We proceed with the hypothesis testing as follows:

• We first compute the sample mean $\small{\overline{x}}$ from the data.

• Knowing the value of mean $\small{\mu}$ and the computed standard deviation $\small{s}$ of the sample, we compute the value of t using above expression.

• The statistical significance (also called "p-value") of this data is then obtained by computing the probability $\small{P(\gt t) }$ or $\small{P(\lt -t })$ from the t distribution. Under the null hypothesis, the p-value represents the probability of getting the observed statistic t.

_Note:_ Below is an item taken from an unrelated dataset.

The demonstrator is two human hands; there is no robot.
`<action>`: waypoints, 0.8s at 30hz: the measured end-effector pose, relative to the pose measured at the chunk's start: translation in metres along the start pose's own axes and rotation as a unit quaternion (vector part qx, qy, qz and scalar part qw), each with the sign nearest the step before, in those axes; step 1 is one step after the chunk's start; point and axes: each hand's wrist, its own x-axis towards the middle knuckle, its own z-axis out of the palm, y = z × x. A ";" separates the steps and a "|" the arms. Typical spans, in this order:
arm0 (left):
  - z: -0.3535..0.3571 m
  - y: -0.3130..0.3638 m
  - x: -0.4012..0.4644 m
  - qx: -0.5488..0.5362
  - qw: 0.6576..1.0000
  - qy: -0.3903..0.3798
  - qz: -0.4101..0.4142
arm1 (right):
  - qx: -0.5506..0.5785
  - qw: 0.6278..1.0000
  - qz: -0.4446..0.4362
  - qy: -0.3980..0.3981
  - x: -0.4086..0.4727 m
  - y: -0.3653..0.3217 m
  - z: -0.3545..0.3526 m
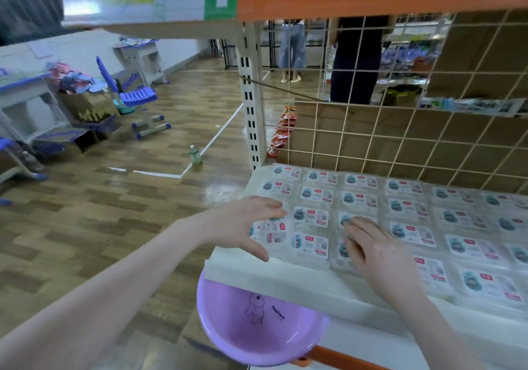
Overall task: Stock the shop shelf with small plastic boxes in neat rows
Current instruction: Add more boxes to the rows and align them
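Your left hand (pixel 243 224) and right hand (pixel 377 251) lie flat, fingers straight, on the plastic boxes (pixel 311 218) at the shelf (pixel 285 277) front; purple basin (pixel 257 321) below.

The scene is brightly and evenly lit from overhead, with soft, faint shadows. Pale glare pools on the glossy wooden floor (pixel 120 204), strongest beside the white shelf (pixel 285 278). The wide lens bends straight lines: the wire grid (pixel 400 129) bows and the upright post (pixel 251 98) leans. The upper left corner is smeared and washed out, its papers unreadable. The box labels (pixel 311 217) are soft, blurring more toward the right edge. The purple bowl (pixel 257 327) shows a mild sheen.
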 end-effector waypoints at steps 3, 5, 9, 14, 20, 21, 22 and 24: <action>-0.008 -0.008 0.006 -0.003 0.999 -0.044 0.029 | -0.001 1.000 0.002 -0.002 0.000 -0.001 -0.001; -0.009 -0.011 0.014 0.025 0.996 -0.072 0.035 | -0.005 1.000 0.002 -0.003 0.001 -0.002 -0.003; -0.003 -0.013 0.029 0.065 0.995 -0.079 -0.005 | -0.009 1.000 0.007 -0.007 0.002 -0.003 -0.005; -0.002 -0.005 0.034 0.059 0.997 -0.056 -0.007 | -0.009 1.000 0.011 -0.020 0.002 -0.003 -0.006; 0.004 0.011 0.012 0.183 0.983 0.026 -0.004 | -0.023 1.000 0.002 -0.016 0.001 -0.002 -0.006; 0.007 0.013 0.009 0.182 0.982 0.042 -0.007 | -0.028 1.000 0.000 -0.012 0.001 -0.002 -0.006; 0.011 0.014 0.007 0.173 0.983 0.054 -0.005 | -0.031 0.999 -0.001 -0.009 0.001 -0.003 -0.005; 0.015 0.016 0.005 0.150 0.987 0.062 0.007 | -0.031 1.000 -0.002 -0.003 0.001 -0.003 -0.004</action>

• If the p-value is either smaller than a pre-decided value $\small{\alpha}$ or the observed t statistic is outside a given range ($\small{-t_0 \leq t \leq t_0) }$, we reject the null hypothesis and accept the alternate hypothesis.

• Here, $\small{t_0}$ is the value of statistic above which the area under the unit normal curve is $\small{\alpha}$.

• We can also reject the null hypothesis if the computed t statistic for the data is outside the $\small{(1-\alpha)100\%}$ confidence interval on the population mean.

For the given problem in hand, we an set our null hypothesis $\small{H_0}$and the alternate hypothesis $\small{H_1}$ in one of the following three ways:

1. The population mean is equal to a particular value $\small{\mu_0}$. A two sided hypothesis test.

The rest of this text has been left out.